Obsessing about weight
McLaren engineers speak almost obsessively about minimizing weight. Given the MP4-12C’s estimated curb weight of 3000 pounds (more than 200 pounds lighter than a Ferrari 458 Italia or a Lexus LF-A), it appears that this obsession has paid off. The car’s single-piece carbon-fiber central chassis tub certainly gave the engineers a head start; it’s supplemented by aluminum extrusions at the front and rear. The body panels are aluminum and plastic. The MP4-12C’s relatively compact dimensions also help it stay trim: at 177.5 inches long, 75.1 inches wide, and 47.2 inches tall, it’s a bit smaller than most competitors, although it sits astride a relatively generous 105.1-inch wheelbase. McLaren engineers also point to less obvious weight-saving measures: radiators located alongside the engine (rather than up front) to lessen the amount of tubing and coolant required; exhaust pipes that exit straight out the back, allowing them to be shorter and therefore lighter; the single windshield wiper, which saves the weight of the second wiper mechanism; a lithium-ion battery; and aluminum rather than copper wiring.
A more conventional cabin
Unlike the F1, with its center-located driver’s seat flanked by two passenger’s chairs, the new car uses a standard, two-seat layout. But McLaren preserves a bit of the centered-driver feel by using a slim center console, allowing the two seats to sit closer to the center of the car — and closer to each other — than is normally the case.

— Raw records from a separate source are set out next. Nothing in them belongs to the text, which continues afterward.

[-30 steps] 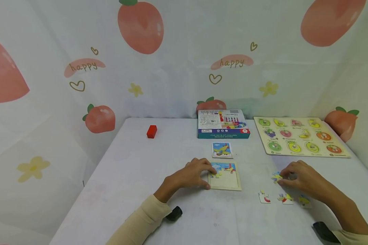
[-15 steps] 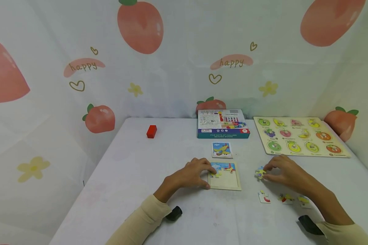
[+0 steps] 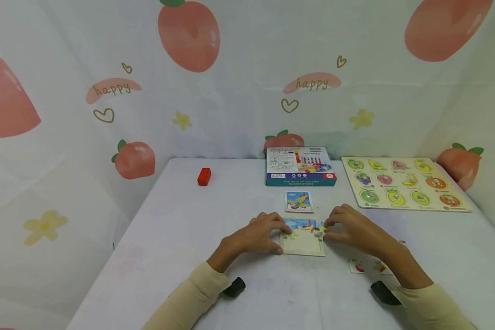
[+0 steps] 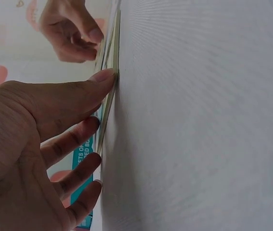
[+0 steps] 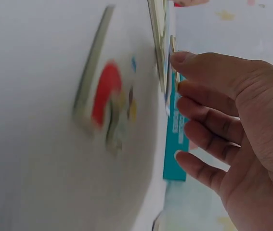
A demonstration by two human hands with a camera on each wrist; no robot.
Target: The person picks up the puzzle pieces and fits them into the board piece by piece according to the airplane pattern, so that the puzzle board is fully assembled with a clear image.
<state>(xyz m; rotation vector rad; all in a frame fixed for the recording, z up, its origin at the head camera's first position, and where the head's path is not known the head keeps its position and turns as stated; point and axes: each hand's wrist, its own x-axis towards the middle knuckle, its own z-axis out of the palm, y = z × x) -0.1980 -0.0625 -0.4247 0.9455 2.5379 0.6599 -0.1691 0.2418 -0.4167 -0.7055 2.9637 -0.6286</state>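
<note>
Pinching a jigsaw piece point(image 3: 320, 230) at the right rim of the wooden tray point(image 3: 303, 253), the right hand point(image 3: 349, 229) lies right of the bare recess point(image 3: 305, 243); left hand point(image 3: 259, 234), fingers spread, touches the left edge.

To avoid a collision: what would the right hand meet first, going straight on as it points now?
Height is unclear; probably the wooden tray, whose right edge the pinched puzzle piece visually overlaps. If passing above, likely the left hand.

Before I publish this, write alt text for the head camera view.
A person's right hand pinches a jigsaw piece at the right edge of a partly filled puzzle tray, while the left hand touches its left side. Behind lie an airplane picture card, a box and a fruit board.
</note>
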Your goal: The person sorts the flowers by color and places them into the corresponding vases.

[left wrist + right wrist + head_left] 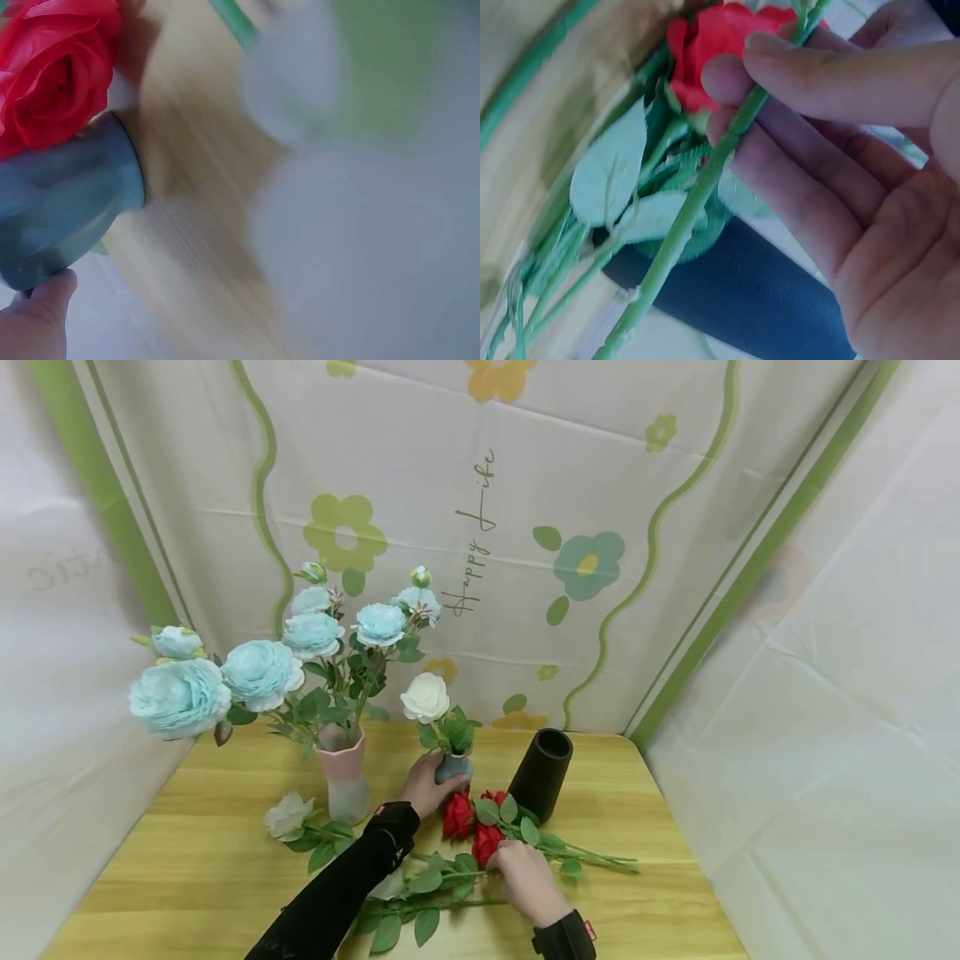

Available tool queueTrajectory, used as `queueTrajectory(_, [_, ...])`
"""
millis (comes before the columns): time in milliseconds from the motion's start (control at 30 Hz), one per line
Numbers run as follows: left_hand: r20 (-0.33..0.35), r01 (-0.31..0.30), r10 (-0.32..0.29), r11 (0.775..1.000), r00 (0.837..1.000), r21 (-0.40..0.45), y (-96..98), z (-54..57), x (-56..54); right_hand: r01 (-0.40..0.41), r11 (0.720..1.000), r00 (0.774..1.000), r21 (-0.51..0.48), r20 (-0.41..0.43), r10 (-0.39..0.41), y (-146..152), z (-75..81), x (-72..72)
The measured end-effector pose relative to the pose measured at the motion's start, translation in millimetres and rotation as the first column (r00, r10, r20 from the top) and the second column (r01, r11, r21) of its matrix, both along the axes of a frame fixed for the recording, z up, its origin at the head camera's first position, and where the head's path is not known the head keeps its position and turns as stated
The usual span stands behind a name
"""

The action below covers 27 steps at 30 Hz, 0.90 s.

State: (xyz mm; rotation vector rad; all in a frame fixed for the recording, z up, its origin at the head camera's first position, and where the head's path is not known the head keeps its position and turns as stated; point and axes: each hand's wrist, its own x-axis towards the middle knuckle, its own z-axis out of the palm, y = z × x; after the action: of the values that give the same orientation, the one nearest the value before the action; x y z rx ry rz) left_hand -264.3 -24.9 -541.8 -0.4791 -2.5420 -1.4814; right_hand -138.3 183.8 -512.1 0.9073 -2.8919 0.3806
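My left hand [426, 791] grips the side of a small blue-grey vase [67, 199] near the table's middle. One white rose [426, 697] with green leaves stands in that vase. Between thumb and fingers, my right hand [527, 883] pinches a green stem [679, 232]. In the head view the stem runs left toward leaves and a partly hidden white rose [388, 885], behind my left sleeve. Red roses [458, 816] lie just in front of the small vase, close to the right fingertips, with their stems pointing right.
A pink-and-white vase [347, 789] at the left holds several large light-blue flowers [262, 674]. Another white rose [289, 817] lies in front of it. A tapered black vase [538, 777] stands behind the red roses' stems. Patterned cloth [420, 468] hangs behind the wooden table [637, 910].
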Motion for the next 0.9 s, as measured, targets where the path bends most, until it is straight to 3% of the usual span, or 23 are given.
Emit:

This arrangement demands that the touch screen be vertically, rather than horizontally, oriented; it also spurred the designers to relocate the climate controls to the door panels. The gauge cluster features a central tachometer, as in most Porsches, and a digital speedometer. In contrast to current practice, the steering wheel is free of buttons and switches.
How much and how many?
The company expects to build 1000 examples in the first year, with one-quarter of production heading to the United States. Eventually, the goal is to build 4000 cars annually, which will be accomplished by adding variants of the MP4 12C but also by introducing additional models. The price is expected to be in the range of 125,000-175,000 Euros (roughly $200,000), which is a fraction of what you would have paid for a McLaren F1 back in the day — except that car wasn’t even sold here. The MP4 12C will make it to the states; it should roll into U.S. dealerships (there will be 8 at launch) in May or June 2011.
Why a sports car?
The MP4 12C will be largely hand-assembled at the same high-tech facility that currently turns out the company’s Formula 1 cars. But McLaren is building a new assembly facility on the same grounds, to support its plans for additional production. Dennis characterizes the move into street car production as one that will assure the company’s long-term survival. He points out that since McLaren entered F1 racing in 1966, more than 100 of its one-time competitors have disappeared. “Staying exclusively an F1 team is, I believe, a sure road to extinction,” he says. “Our pedigree and history and our brand can definitely support an entry into the sports car field. This is an essential next step to making McLaren a pure brand.”